Allowance for Loan Losses - The allowance for loan losses is maintained at a
level estimated to be adequate to provide for potential losses in the loan
portfolio. Management determines the adequacy of the allowance based upon
reviews of individual loans, recent loss experience, current economic
conditions, the risk characteristics of the various categories of loans, and
other pertinent factors. Loans deemed uncollectible are charged to the
allowance. Provisions for loan losses and recoveries on loans previously
charged off are added to the allowance.
Bank Charter - Bank charter represents the charter purchased from Premier
Bank. The value of the charter is being amortized on a straight-line basis
over 25 years. The carrying value of the charter is periodically reviewed
to assess recoverability based on expected undiscounted cash flows and
operating income for AIB. Impairment would be recognized in operating
results if a permanent diminution in value was expected. The Company also
evaluates the amortization period of the bank charter to determine whether
events or circumstances warrant revised estimates of the useful life. The
Company believes that no material impairment of the bank charter exists at
September 30, 1997.
Interest Income on Loans - Interest on loans is generally recorded over the
term of the loan based on the unpaid principal balance. Accrual of interest
is discontinued when either principal or interest becomes 90 days past due
or when, in management's opinion, collectibility of such interest is
doubtful.
Premium on Loans Purchased - Premiums on loans purchased from third parties
are capitalized and amortized over the life of the loan as an adjustment to
yield. Such premiums are classified with the loan balance to which they
relate for financial reporting purposes.
3. PURCHASE OF LOANS
Effective August 1, 1997, the Company purchased $26.5 million in first and
second mortgage, auto, and unsecured loans from CFB. The purchase price
included a premium of $607,831. All of these loans will be serviced by CFB
for a fee ranging from 1.25% to .375%. The loans bear interest at rates
ranging from 6.0% to 12%. In addition, effective August 1, 1997, the
Company also purchased $6.1 million in 11.5% auto leases from a third party
who will continue to service the loans for a 2% fee.
8
<PAGE>
4. NET LOSS PER COMMON AND COMMON EQUIVALENT SHARE
Net loss per common share is computed based on the weighted average number
of common shares outstanding during the period. Common equivalent shares
have not been included in the computation of net loss per share as such
shares would be anti-dilutive.
5. STOCK OPTIONS
The Company has a 1996 Stock Incentive Plan (the "Plan") which provides that
key employees, officers, directors, and consultants of the Company may be
granted nonqualified and incentive stock options to purchase shares of
Common Stock of the Company, derivative securities related to the value of
the Common Stock, or cash awards. The Plan limits the total number of
shares which may be awarded to 397,500, which have been reserved for the
Plan. Awards to officers and employees under the Plan during the nine-month
period ended September 30, 1997 were as follows: 124,219 nonqualified stock
options at an exercise price of $1.21 per share on January 5, 1997; 39,750
incentive stock options at an exercise price of $3.62 per share on February
25, 1997; and 173,906 incentive stock options at an exercise price of $10.00
per share on February 25, 1997. In connection with the awards, the Company
will record total compensation expense of $390,484 over the three-year
vesting period of the options. The majority of the nonqualified options
vested immediately on July 28, 1997 upon completion of the Offering, and
$319,704 of such unamortized compensation expense was recognized.

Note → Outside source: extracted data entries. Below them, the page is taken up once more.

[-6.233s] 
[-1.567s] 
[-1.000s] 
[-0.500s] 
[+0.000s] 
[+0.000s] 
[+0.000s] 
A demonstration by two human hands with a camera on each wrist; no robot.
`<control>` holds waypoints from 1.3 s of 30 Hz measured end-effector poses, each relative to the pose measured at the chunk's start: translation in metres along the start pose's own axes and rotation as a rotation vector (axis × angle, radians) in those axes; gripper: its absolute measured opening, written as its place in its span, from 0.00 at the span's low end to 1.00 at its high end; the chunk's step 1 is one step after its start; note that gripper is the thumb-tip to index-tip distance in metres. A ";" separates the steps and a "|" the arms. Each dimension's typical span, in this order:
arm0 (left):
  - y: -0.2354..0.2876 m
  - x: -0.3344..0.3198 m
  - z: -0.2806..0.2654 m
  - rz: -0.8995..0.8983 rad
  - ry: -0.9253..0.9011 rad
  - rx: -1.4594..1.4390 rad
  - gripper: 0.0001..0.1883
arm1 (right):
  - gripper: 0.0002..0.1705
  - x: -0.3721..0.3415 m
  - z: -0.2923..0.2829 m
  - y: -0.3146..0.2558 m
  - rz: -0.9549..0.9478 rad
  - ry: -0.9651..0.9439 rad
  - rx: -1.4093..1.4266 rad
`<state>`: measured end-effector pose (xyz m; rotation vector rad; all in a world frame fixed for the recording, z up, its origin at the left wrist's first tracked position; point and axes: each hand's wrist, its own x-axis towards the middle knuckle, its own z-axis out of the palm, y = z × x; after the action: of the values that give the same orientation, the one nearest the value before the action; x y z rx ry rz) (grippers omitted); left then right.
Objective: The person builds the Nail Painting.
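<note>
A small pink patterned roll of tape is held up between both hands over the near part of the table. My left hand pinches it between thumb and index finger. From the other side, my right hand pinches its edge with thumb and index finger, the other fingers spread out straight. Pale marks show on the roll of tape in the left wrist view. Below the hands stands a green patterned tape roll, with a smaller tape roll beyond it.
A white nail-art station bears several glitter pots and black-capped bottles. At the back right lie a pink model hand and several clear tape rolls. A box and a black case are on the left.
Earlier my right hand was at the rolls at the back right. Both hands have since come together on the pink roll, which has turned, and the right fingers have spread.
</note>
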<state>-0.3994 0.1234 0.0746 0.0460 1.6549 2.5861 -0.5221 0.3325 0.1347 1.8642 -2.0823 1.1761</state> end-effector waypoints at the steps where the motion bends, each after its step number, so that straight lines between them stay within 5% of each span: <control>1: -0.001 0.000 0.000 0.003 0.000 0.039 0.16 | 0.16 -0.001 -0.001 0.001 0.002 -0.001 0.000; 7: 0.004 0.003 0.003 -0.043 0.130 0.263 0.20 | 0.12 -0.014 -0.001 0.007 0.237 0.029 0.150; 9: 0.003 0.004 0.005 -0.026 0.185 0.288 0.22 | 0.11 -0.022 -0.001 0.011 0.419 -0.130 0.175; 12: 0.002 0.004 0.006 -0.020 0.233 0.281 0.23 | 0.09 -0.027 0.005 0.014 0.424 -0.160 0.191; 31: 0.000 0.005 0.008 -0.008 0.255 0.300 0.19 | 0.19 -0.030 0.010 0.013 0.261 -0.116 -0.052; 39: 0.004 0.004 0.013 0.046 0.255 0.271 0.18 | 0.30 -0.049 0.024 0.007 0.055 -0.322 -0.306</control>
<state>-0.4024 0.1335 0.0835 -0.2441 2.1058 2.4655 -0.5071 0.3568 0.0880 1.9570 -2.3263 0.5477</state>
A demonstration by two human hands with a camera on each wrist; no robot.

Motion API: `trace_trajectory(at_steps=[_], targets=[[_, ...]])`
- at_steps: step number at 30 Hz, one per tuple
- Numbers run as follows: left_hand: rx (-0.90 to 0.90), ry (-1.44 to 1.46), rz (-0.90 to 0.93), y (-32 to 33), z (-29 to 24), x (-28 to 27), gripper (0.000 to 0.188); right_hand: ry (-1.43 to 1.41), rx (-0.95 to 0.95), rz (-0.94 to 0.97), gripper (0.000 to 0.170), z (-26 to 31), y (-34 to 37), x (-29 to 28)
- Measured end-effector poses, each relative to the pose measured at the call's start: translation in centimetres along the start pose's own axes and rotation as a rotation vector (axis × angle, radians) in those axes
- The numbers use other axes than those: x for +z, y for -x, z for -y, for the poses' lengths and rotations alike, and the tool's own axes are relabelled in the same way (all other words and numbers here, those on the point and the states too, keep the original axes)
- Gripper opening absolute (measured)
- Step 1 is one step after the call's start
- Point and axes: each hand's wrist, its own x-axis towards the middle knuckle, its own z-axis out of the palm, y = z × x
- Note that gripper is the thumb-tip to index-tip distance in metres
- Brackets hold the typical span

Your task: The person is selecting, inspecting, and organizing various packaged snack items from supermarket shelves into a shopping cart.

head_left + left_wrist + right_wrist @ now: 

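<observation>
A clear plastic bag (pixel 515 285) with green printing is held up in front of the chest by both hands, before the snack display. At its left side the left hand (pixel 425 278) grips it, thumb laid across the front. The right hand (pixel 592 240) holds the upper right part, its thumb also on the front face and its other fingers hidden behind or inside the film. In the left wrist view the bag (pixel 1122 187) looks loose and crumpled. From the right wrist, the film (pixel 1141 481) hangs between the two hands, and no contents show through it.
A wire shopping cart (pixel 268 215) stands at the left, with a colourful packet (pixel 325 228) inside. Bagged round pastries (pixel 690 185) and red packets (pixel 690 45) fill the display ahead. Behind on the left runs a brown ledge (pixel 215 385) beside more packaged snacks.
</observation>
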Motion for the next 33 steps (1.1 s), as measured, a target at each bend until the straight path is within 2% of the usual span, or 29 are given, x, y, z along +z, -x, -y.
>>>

In addition, on July 30, 1997, the Company granted 15,000 nonqualified stock
options at an exercise price of $11.00 per share under the Plan. The
options vest one-third on the first anniversary of the date of issuance,
one-third on the second anniversary of the date of issuance, and one-third
on the third anniversary of the date of issuance. No compensation expense
will be recorded related to these options.
6. IMPACT OF NEW ACCOUNTING STANDARDS
In February 1997, the Financial Accounting Standards Board ("FASB") issued
Statements of Financial Accounting Standards ("SFAS") 128, "Earnings per
Share," and 129, "Disclosure of Information about Capital Structure." SFAS
128 established standards for computing and presenting earnings per share
and applies to entities with publicly held common stock or potential common
stock. SFAS 129 establishes standards for disclosing information about an
entity's capital structure.
In June 1997, the FASB issued SFAS 130, "Reporting Comprehensive Income" and
131, "Disclosures about Segments of an Enterprise and Related Information."
SFAS 130 establishes standards for reporting and display of comprehensive
income and its components (revenues, expenses, gains, and losses) in a full
set of general purpose financial statements. SFAS 131 establishes standards
for, among other things, reporting information about operating segments in
annual financial statements and requires that those enterprises report
selected information about operating segments in interim financial reports
issued to shareholders.
SFAS 128 and SFAS 129 are effective for financial statements issued for
periods ending after December 15, 1997. SFAS 130 and SFAS 131 are effective
for financial statements issued for periods beginning after December 15,
1997. None of these Statements is expected to have a material effect on
the Company's financial statements.
9
<PAGE>
MANAGEMENT'S DISCUSSION AND ANALYSIS OF FINANCIAL CONDITION AND RESULTS OF
OPERATIONS
General - The Company was incorporated as a Georgia corporation on February
20, 1996 for the purpose of forming and, ultimately, operating Atlanta
Internet Bank ("AIB") as a wholly owned federal savings bank subsidiary. As
of the beginning of the quarter ended September 30, 1997, pending regulatory
approval and the acquisition of a bank charter, AIB was operating as a
development stage enterprise under an agreement with Carolina First Bank
("CFB") whereby CFB agreed to hold and service the deposit accounts
generated by the Internet banking operations of the Company in exchange for
1,325,000 shares of the Company's common stock valued at $3,840,000. As of
the beginning of the quarter ended September 30, 1997, the Company was also
party to an agreement with First Alliance/Premier Bancshares, Inc. ("First
Alliance") pursuant to which the Company had agreed to purchase the charter
of First Alliance's subsidiary, Premier Bank (the "Charter"), and $5 million
in loans, $5 million in certificates of deposit, and $2 million in
unimpaired capital for $2,150,000 in cash, 41,406 shares of the Company's
common stock valued at $125,000 and a maximum of $100,000 in additional cash
for reimbursement of direct out-of-pocket expenses.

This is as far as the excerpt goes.